İslâm Ahlâkıyla Bağdaşmayan Vasıflar
Riyâ, iki yüzlülük ve dînî duyguları istismar etmek, İslâm ahlâkıyla aslâ bağdaşmayan son derece çirkin vasıflardır. Umduğu bir menfaati elde etmek için sâlih insanların yanında kâmil bir mü’min gibi görünüp onların yanından ayrılınca buna zıt davranışlar sergilemek, kalplerden geçenleri dahî bilen Cenâb-ı Hakk’ın gazabını celbeder.
Lokman -aleyhisselâm- buyurur:
“Ey oğlum! Allah’tan kork da kalbin fücur ile / günah lekeleriyle dolu olduğu hâlde, sana ikram etsinler diye insanlara, Allah’tan korkuyormuşsun gibi görünme!” (Ahmed, ez-Zühd, Beyrut 1999, s. 44, no: 270)
[Riyâ, iki yüzlülük ve dînî duyguları istismar etmek, İslâm ahlâkıyla aslâ bağdaşmayan son derece çirkin vasıflardır. Umduğu bir menfaati elde etmek için sâlih insanların yanında kâmil bir mü’min gibi görünüp onların yanından ayrılınca buna zıt davranışlar sergilemek, kalplerden geçenleri dahî bilen Cenâb-ı Hakk’ın gazabını celbeder.

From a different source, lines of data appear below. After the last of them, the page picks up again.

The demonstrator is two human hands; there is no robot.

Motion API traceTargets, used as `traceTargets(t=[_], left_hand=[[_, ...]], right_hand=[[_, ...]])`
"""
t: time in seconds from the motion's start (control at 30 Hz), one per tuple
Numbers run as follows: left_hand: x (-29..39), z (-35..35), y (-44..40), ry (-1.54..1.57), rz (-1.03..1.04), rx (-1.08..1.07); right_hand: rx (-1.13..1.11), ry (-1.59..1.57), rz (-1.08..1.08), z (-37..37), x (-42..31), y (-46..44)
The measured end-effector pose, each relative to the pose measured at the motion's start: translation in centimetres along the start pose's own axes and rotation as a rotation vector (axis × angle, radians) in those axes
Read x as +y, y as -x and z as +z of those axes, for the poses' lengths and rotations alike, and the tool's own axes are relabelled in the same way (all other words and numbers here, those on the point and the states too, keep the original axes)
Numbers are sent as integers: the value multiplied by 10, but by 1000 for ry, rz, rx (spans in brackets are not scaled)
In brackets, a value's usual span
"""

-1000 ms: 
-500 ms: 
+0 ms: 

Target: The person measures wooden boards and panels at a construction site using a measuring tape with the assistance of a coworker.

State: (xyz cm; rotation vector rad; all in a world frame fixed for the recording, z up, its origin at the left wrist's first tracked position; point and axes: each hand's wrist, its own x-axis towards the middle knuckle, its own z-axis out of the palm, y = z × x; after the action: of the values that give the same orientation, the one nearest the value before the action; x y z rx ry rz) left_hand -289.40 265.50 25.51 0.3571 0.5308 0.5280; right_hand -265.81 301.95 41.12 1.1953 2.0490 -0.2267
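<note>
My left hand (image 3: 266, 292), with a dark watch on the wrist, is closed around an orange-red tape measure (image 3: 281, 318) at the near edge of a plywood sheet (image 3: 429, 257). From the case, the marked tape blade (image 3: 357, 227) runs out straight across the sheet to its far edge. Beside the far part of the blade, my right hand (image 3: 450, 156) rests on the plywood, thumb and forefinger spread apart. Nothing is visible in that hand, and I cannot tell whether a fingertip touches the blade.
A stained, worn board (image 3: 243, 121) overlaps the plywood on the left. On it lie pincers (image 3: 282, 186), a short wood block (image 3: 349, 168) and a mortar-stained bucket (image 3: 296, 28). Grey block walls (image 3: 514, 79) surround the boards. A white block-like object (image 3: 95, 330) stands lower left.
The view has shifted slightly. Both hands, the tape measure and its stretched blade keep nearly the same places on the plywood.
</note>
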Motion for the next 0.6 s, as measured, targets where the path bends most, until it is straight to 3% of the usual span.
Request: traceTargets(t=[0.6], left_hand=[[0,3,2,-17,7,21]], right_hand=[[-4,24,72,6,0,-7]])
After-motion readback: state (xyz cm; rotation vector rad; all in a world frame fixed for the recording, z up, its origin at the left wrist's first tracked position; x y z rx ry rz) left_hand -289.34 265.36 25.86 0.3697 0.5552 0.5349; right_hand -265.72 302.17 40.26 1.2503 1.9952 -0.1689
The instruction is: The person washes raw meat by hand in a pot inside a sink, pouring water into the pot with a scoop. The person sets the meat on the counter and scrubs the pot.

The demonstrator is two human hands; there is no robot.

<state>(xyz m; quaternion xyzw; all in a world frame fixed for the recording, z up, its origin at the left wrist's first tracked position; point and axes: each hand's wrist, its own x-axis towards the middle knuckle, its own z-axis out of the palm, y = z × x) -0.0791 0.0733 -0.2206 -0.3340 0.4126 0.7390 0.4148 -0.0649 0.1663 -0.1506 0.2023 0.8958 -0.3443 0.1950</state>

RASÛLULLAH'IN EN ÇOK KORKTUĞU ŞEY
Bunun içindir ki Rasûlullah -sallâllâhu aleyhi ve sellem- Efendimiz, şu îkazda bulunmuşlardır:
“Ümmetim hakkında en çok korktuğum şey, Allâh’a şirk koşmaktır. Bu sözümle onların Ay’a, Güneş’e veya puta tapacaklarını kasdetmiyorum. Beni korkutan asıl şey, Allâh’ın rızâsının dışındaki gâyeler için yapılacak ameller ve gizli şehvetlerdir (riyâ ve gösteriş duygularıdır).” (İbn-i Mâce, Zühd, 21)
GERÇEK MÜ'MİNİN ALÂMETLERİ
Gerçek bir mü’minin alâmet-i fârikası ise; samimiyetidir, ihlâsıdır, sadâkatidir.
Mevlânâ Hazretleri de, gönüllerdeki bu hâlisiyyeti muhafaza için:
“Ya olduğun gibi görün, ya da göründüğün gibi ol!..” buyurmuştur.]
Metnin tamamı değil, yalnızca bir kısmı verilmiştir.